All this talk of digitalising or digitising existing systems - I know they're old but surely they're not analogue?
In the UK, IT Godzilla Fujitsu is perhaps best known for its unwieldy public sector contracts, being responsible for running a sizeable chunk of the government's legacy technology. Indeed most of its UK and Ireland revenue has historically come from the public sector, some 70 per cent at the beginning of the last Parliament in …
Friday 15th April 2016 09:48 GMT Daz555
Friday 15th April 2016 10:15 GMT Joe Harrison
Friday 15th April 2016 11:07 GMT Anonymous Coward
I've seen a number of reports where replacing any occurrence of 'digital' with 'fairy dust' would have no discernible effect on the content.
It seems to be a catch-all for how people with no knowledge or understanding persuade others (with even less) to give them lots of money.
I wish there was an antibiotic for cynicism. I need a large dose.
Sunday 17th April 2016 10:55 GMT Doctor Syntax
'If you mentally block out the word "digitalising" and replace it with "computerising" then it all works so much better.'
That doesn't work here.
'the company is also winning "digital" contracts, too – including the digitisation of a number of train companies' front-end ticketing systems.' Aren't these systems already computerised and, therefore digital?
"we have a lot of demand to digitalise the front end of those legacy systems – rather than full legacy modernisation."
"Moran believes digital and legacy are not mutually exclusive."
In order to make sense of this one has to assume that either these systems aren't already running on digital computers or that she has some previously unknown meaning of "digital" in mind.
Did she get parachuted in from some entirely different industry?

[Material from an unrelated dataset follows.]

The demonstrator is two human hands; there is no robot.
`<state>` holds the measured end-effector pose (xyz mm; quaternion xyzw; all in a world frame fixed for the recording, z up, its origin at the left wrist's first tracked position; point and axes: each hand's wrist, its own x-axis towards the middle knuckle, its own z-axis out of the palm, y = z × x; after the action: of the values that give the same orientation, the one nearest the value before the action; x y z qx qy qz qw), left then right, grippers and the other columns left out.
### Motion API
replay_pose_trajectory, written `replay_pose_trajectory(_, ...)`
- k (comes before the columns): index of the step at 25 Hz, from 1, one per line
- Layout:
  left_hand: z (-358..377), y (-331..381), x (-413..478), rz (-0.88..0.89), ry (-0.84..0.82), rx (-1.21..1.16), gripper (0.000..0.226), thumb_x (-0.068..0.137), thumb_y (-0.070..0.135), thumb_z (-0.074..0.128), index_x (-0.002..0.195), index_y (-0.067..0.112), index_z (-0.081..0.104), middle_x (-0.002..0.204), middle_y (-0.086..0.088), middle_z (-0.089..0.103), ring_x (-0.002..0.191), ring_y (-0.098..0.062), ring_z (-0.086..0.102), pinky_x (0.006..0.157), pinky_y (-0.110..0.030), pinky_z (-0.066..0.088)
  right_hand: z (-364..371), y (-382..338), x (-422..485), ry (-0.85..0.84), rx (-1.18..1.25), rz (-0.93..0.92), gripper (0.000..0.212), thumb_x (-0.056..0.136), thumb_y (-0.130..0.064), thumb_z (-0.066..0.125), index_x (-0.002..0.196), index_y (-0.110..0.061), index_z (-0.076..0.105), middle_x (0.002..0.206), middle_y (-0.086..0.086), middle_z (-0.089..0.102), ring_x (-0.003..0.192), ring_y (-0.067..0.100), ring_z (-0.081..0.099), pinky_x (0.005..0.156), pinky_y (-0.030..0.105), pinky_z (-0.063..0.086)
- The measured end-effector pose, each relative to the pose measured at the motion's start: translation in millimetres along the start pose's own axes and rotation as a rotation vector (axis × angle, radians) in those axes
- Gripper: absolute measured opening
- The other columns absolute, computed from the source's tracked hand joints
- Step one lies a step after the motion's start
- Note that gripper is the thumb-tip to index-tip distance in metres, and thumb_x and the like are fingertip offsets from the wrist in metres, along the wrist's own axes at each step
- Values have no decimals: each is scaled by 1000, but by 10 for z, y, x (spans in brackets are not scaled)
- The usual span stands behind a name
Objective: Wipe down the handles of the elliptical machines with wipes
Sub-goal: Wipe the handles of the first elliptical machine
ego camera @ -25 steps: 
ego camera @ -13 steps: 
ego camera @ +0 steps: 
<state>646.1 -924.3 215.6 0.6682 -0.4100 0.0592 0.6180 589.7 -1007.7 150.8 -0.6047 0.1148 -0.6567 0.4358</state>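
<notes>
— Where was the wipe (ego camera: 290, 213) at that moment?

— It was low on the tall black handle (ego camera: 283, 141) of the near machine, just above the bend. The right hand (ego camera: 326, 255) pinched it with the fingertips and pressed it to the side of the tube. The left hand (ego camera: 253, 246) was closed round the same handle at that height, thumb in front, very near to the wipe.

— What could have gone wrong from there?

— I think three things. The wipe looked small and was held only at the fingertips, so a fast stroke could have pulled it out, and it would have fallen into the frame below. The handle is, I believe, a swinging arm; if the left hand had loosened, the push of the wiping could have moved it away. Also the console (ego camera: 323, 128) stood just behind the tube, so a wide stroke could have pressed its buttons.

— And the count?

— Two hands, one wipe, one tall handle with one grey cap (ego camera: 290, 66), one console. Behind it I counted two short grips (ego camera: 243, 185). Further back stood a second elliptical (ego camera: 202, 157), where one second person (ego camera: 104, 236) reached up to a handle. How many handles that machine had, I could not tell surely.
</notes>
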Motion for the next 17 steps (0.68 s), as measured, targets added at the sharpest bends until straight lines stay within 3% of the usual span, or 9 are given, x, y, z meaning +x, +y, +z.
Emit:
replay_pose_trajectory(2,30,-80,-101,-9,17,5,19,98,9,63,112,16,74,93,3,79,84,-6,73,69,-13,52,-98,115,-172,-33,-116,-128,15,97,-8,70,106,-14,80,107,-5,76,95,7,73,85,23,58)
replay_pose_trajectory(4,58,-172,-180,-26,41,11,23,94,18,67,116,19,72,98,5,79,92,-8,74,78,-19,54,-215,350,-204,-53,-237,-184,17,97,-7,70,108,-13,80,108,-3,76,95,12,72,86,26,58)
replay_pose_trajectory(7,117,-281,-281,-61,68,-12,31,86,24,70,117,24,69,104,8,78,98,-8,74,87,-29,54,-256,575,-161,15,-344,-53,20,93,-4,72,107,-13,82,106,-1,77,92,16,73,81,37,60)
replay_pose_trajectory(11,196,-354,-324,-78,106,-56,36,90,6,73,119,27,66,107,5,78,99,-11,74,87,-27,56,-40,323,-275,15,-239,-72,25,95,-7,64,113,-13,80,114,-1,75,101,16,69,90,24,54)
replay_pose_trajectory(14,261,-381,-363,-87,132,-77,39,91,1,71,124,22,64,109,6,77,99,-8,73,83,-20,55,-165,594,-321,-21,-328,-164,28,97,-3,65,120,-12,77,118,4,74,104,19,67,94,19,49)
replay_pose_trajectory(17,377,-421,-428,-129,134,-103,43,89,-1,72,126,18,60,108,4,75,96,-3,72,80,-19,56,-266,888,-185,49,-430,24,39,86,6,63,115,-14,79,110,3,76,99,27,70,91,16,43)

Friday 15th April 2016 10:39 GMT Tim 11
As far as I'm concerned, any app that didn't get borked by the removal of left-pad from NPM last week has no place in the modern world.

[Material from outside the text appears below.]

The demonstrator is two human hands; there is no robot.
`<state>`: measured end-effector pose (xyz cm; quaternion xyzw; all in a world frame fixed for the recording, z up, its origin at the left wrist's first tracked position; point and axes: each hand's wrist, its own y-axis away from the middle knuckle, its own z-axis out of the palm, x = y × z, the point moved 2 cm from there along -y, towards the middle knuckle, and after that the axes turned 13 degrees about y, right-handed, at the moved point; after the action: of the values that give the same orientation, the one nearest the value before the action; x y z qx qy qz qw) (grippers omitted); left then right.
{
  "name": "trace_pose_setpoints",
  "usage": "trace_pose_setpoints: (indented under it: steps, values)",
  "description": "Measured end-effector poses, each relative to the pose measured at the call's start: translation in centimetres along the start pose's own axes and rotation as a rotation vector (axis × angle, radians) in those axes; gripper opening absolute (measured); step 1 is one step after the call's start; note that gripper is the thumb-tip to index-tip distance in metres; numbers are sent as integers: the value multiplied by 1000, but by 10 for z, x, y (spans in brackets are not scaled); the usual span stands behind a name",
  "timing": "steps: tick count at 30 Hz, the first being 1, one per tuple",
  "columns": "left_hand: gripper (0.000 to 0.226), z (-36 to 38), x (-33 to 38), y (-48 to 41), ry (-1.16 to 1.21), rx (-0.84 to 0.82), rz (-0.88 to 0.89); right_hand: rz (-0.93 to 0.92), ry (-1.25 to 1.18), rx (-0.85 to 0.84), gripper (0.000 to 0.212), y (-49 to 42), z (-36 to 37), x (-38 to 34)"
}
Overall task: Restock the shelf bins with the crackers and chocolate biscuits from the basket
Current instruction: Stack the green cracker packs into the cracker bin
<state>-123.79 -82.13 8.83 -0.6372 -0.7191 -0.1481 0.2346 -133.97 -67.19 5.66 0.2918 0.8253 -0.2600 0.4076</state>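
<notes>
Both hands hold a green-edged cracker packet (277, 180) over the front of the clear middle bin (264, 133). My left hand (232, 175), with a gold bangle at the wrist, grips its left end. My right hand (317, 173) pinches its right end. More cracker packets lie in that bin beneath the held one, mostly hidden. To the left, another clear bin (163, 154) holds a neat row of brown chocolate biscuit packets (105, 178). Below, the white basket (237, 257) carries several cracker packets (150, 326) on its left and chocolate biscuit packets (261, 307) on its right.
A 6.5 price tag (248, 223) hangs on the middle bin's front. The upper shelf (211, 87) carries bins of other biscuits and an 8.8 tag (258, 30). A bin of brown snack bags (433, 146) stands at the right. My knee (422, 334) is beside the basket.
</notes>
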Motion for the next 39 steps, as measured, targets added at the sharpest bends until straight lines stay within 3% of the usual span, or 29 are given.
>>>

Friday 15th April 2016 11:44 GMT albaleo
That just about sums up my work this week. I wonder if my wife knows she's married to a modern, digital man. I wonder if she cares. (It's 12:43. What do you think? Too early?)

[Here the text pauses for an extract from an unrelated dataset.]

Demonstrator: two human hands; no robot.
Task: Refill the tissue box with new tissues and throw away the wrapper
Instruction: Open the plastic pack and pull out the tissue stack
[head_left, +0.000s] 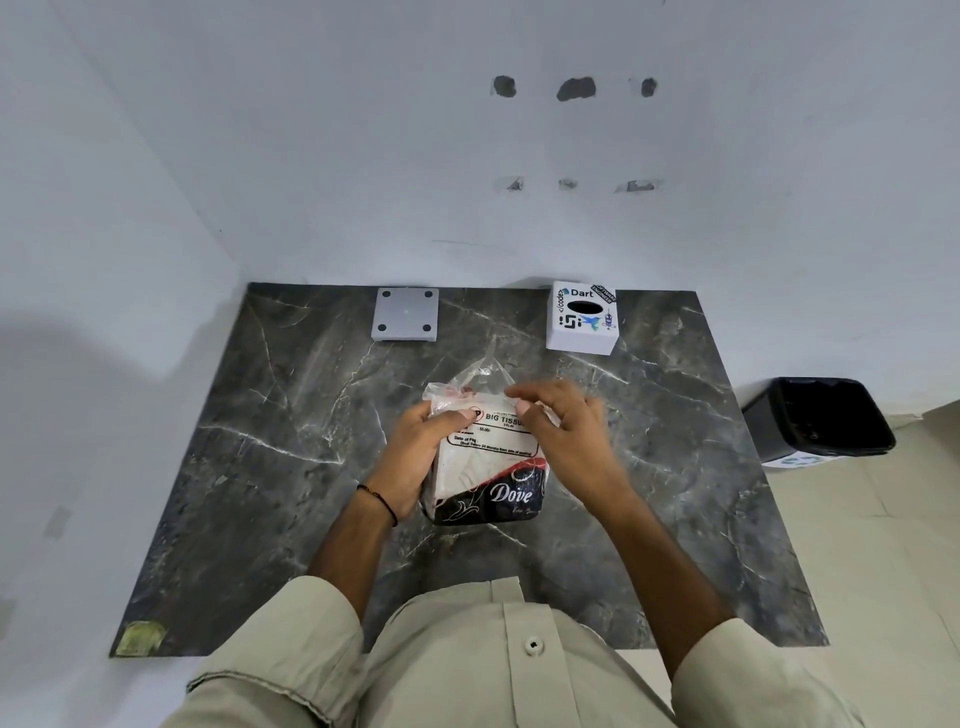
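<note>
Left hand (415, 457) and right hand (571, 436) hold one tissue pack (491, 467).

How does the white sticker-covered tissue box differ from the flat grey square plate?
The white sticker-covered tissue box is a raised cube; the flat grey square plate lies low. The box top has a dark oval slot and stickers; the plate shows four dark dots at its corners. The box stands back right, the plate back left. Both sit near the dark marble table's far edge, untouched.
</note>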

Friday 15th April 2016 13:29 GMT Anonymous Coward
Friday 15th April 2016 13:39 GMT cschneid
[W]e shouldn't necessarily assume something is irrelevant because it is old.
Lest we become magpie developers.
More succinctly, in the words of William Inge...
There are two kinds of fools: one says "This is old, therefore it is good"; the other says, "This is new, therefore it is better."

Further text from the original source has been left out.